• [TASK BRIEF]
Report the count of lines below that include "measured", without any other text.

• [Source data]
****

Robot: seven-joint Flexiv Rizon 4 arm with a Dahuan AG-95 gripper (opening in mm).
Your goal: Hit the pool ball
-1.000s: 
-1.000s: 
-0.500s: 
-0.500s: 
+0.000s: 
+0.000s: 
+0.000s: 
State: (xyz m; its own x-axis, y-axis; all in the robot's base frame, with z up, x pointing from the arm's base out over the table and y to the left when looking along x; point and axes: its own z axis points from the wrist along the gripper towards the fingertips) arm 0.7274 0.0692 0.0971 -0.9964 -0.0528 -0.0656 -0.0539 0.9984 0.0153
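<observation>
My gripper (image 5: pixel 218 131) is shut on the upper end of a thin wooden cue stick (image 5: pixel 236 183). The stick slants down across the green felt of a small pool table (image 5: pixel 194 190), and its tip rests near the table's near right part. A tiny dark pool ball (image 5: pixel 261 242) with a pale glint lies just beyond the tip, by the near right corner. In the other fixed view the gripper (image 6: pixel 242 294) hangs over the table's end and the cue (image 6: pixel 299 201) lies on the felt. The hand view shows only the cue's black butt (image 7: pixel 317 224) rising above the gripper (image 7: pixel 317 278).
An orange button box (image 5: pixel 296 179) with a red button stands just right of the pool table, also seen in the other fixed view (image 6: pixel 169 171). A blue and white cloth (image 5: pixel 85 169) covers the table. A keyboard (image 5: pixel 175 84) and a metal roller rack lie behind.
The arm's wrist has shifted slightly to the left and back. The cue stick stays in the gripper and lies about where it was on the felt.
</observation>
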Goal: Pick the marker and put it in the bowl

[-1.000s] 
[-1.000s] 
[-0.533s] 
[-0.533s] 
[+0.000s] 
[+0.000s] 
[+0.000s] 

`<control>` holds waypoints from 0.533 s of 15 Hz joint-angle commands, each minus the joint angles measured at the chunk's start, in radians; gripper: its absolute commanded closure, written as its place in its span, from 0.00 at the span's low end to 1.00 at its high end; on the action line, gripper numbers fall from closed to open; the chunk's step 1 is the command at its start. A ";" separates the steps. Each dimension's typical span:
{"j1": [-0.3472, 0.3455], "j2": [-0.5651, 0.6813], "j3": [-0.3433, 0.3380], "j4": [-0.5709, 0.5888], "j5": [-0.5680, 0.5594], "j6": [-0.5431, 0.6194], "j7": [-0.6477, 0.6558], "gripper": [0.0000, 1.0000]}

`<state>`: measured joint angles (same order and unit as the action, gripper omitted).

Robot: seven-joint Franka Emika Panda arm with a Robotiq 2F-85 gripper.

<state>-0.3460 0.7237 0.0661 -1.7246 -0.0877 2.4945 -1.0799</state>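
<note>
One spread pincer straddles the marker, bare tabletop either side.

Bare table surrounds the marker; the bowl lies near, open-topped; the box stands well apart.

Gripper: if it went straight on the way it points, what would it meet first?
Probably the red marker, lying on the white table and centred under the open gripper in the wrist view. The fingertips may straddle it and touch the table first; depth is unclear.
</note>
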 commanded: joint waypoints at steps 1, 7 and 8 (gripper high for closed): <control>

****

• [ANSWER BOX]
2